Просящие у булочной были попроворнее, они тянули руки, наперебой говорили жалобными голосами. А вот чем дальше, тем неподвижнее — иногда с тяжестью куля — сидели люди прямо на земле. У них были заплывшие глаза, толстые ноги, у детей — огромные животы.
— Почему они такие толстые? — спросила я у матери
— От голода,— ответила она тем глубоким голосом, который всегда выдавал ее волнение.
Толстые от голода?! Это было страшно. Но все же то — чужие люди. А тут — Лида, ее мать, отец, братик
Лида стала приходить к нам обедать каждый день. По ней можно было проверять часы. Вскоре в ее лице проступили живые краски, она веселела на глазах и превращалась в озорницу.
Она познакомила меня с ребятами соседних дворов, открыла заветные закоулки и тропки к морю. Мы подружились упоительной уличной дружбой.
Иногда нам — теперь уже вдвоем — поручалось
серьезной дело; постоять в очереди за пайком. Отца прикрепили к распределителю ИТР (инженерно-технических работников), куда прикреплены были все ответственные партийные работники города и инженеры (в Таганроге было несколько заводов). В это время в Союз стали приезжать по контракту иностранные спецы, поэтому в Таганрогском распределителе можно было слышать немецкую речь.
Паек чаще всего состоял из селедки, макарон и крупы. Но иногда давали топленое масло и сахар. Тогда маленькое помещение набивалось битком, и очередь шла причудливыми извивами. Лида расторопно управлялась с талонами, в которых я путалась.
Все остальные магазины в городе были пусты. И во всех—на голых прилавках—стояли глиняные фигурки, раскрашенные полосами, изображающими азиатские халаты. Это считалось детскими игрушками.
Глиняные болванчики, их тусклая раскраска, а главное — их вездесущность, вселяли в меня неизъяснимую тоску.
Болванчики стояли и на полках в распределителе.
— Та шо тебе с них? — удивлялась Лида.— Стоят и стоят.
— Очень уж некрасивые...
— Ты их покупаешь? — проворно шмыгала носом Лида.— Ну и все! Глянь, та старуха позади нас стояла, а уже берет!
— Уродство.
Я впервые нашла это слово в применении к тускло-полосатым болванчиком, и оно сопровождало меня всю жизнь, всегда вызывая неизъяснимую тоску.
В дом к Лиде я не ходила. Порой в окне напротив возникала женщина с ребенком на руках и, встретясь взглядом, кланялась, не спуская ребенка. Я терялась, особенно если Лида оказывалась рядом—выходило, что женщина кланяется собственной дочери. Моя мать в таких случаях отвечала глубоким поклоном.

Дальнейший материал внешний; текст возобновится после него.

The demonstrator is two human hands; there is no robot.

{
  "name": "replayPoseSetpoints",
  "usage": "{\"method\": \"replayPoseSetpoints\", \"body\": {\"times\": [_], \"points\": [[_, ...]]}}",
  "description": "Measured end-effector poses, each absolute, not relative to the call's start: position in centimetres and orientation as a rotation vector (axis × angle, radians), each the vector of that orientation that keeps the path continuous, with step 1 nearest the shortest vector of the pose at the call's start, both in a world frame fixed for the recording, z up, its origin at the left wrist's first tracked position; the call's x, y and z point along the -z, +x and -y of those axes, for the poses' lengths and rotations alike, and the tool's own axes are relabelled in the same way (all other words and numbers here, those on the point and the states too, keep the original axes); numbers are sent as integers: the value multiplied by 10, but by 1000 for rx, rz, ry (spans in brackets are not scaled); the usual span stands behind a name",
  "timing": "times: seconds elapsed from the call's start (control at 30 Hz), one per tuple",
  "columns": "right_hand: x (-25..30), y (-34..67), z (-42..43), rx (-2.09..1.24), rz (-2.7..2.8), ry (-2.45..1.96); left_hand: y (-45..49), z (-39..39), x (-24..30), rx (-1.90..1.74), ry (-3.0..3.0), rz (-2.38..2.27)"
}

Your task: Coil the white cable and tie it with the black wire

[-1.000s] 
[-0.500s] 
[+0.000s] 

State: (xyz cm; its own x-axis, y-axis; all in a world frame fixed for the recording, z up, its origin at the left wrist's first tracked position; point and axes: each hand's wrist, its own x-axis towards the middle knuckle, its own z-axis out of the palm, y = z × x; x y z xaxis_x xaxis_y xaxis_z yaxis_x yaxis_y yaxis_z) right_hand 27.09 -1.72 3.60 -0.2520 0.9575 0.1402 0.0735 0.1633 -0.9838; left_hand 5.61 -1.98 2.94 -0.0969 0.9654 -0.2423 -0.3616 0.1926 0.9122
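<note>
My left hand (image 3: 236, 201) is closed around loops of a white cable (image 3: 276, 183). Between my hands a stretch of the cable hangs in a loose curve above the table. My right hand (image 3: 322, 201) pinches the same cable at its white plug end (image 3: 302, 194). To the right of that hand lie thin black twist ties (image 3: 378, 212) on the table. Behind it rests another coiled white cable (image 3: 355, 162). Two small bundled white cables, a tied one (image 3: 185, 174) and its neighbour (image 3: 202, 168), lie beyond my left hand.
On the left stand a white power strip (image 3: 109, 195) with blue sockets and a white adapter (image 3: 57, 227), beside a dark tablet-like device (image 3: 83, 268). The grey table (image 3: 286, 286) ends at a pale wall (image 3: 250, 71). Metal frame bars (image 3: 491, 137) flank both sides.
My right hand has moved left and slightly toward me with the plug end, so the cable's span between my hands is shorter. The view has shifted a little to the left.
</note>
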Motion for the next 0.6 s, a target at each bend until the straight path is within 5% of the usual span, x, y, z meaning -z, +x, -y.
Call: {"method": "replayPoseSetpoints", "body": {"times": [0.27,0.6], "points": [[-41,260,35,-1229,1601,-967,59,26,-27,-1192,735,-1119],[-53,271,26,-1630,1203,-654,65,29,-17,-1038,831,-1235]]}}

И вот однажды, в конце лета, Лида, густо покраснев, выдавила:
— Маманя зовет тебя на початки.
— На что?
— На початки! Кукурузы не видала?—вдруг рассердилась она.

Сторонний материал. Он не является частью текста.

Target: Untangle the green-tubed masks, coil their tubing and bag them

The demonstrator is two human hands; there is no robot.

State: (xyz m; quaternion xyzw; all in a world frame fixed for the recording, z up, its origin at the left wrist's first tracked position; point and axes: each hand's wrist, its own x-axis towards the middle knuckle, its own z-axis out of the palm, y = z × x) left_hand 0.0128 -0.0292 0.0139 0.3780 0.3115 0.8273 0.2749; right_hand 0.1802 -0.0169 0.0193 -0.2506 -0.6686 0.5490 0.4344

Семья Лиды жила в одной большой комнате. Меня удивила ее темнота: комната была расположена, как одна из наших, окон в ней было столько же. Пол, деревянный стол, шкаф с кухонной доской — все было не то что вымыто — выскоблено. А в комнате гнетуще темно. Я поняла потом — это была невеселая нищета. Она имела не только свой цвет, но свой, въевшийся запах. Керосинки, стирки и сапожной ваксы. Лидин отец был сапожник, и его столик с колодками, молотками и грудой обуви стоял в углу.
Как только мы пришли, Лидина мать — худая, с миловидным издерганным лицом — поставила на стол большую кастрюлю и откинула с нее белую тряпку. От кастрюли пошел душистый пар. Лида стала вынимать и раздавать золотистые початки.

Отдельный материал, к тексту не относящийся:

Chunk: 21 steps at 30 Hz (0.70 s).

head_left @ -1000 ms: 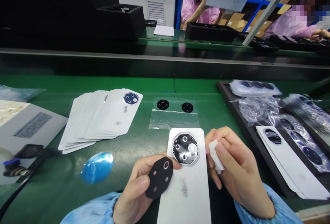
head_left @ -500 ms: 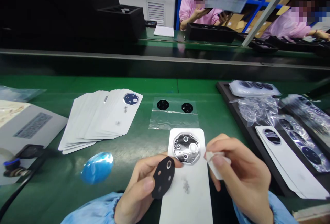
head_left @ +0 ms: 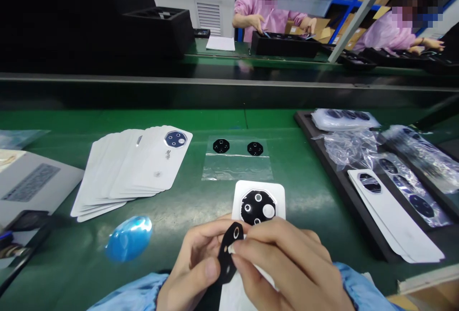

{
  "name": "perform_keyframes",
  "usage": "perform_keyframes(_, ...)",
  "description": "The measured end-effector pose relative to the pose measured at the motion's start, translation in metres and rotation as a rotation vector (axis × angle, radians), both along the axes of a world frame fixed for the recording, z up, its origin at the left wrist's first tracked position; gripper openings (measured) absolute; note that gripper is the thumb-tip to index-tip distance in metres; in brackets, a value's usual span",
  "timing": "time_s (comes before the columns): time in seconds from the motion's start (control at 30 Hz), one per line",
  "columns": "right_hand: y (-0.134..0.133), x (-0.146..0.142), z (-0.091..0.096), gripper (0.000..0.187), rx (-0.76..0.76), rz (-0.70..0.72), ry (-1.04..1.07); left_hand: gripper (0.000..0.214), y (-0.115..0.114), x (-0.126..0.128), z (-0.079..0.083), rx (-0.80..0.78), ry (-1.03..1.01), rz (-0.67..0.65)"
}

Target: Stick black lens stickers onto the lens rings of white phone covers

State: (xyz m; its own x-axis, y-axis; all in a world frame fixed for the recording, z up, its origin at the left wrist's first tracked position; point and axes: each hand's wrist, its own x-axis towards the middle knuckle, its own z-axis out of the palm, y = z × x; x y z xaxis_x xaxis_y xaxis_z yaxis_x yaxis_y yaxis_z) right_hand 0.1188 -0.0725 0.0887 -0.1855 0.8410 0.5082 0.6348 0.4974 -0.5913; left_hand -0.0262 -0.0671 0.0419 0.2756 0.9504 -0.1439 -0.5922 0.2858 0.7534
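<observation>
Over the white rectangular panel (head_left: 281, 201), the left hand (head_left: 191, 261) pinches a black octagonal plate (head_left: 224, 260), the right hand (head_left: 287, 258) a white wad (head_left: 231, 247). I fear overpressing could dislodge the plate.

The right hand (head_left: 287, 258) hides the middle of the panel (head_left: 258, 206) and leaves only a bit of the wad (head_left: 231, 248) showing; the view's bottom edge crops the panel. The left hand (head_left: 195, 263) covers part of the plate (head_left: 225, 259). Left of the panel, print on the cards (head_left: 158, 158) is too small to read.
</observation>
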Motion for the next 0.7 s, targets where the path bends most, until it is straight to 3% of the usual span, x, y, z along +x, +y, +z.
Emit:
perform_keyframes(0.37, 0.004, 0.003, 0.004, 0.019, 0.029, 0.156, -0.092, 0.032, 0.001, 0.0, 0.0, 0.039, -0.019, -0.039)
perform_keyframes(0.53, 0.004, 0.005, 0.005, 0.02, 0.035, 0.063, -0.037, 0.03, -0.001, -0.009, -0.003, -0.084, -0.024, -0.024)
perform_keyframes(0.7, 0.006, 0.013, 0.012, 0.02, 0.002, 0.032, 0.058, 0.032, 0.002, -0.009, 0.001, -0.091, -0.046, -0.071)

Крупная соль была насыпана горкой на блюдце. Я смотрела, как все — и маленький братик с большим животом — берут соль щепотью и натирают ею початок. Я сделала то же и, вонзив зубы в молочную мякоть, пососала из початка сладкий сок:
— Вкусно...
— Кушайте, кушайте,— закивала Лидина мать.— С маслицем бы вкуснее... Извиняйте.
— Я принесу! — вскочила я.
— Не надо,— хмуро сказала Лида.
— Сидайте... чем богаты, тем и рады. Трапеза продолжалась молча и торжественно. И так же торжественно со мной простились.
Уже на пороге Лидина мать попросила:
— Скажи твоей мамане большое спасибо.
— За что? — удивилась я.
— Они знают,— твердо ответила она. Мы с Лидой выбежали на уличный свет.
— Тебе правда понравилось угощение? Правда? — оживленно вертела головой Лида.
— Очень!
Я не кривила душой. И дома попросила сварить кукурузу. Но у нас она не привилась. Хотя ее варили по всем правилам, она получалась твердой и отсутствовал какой-то волшебный элемент ее вкуса.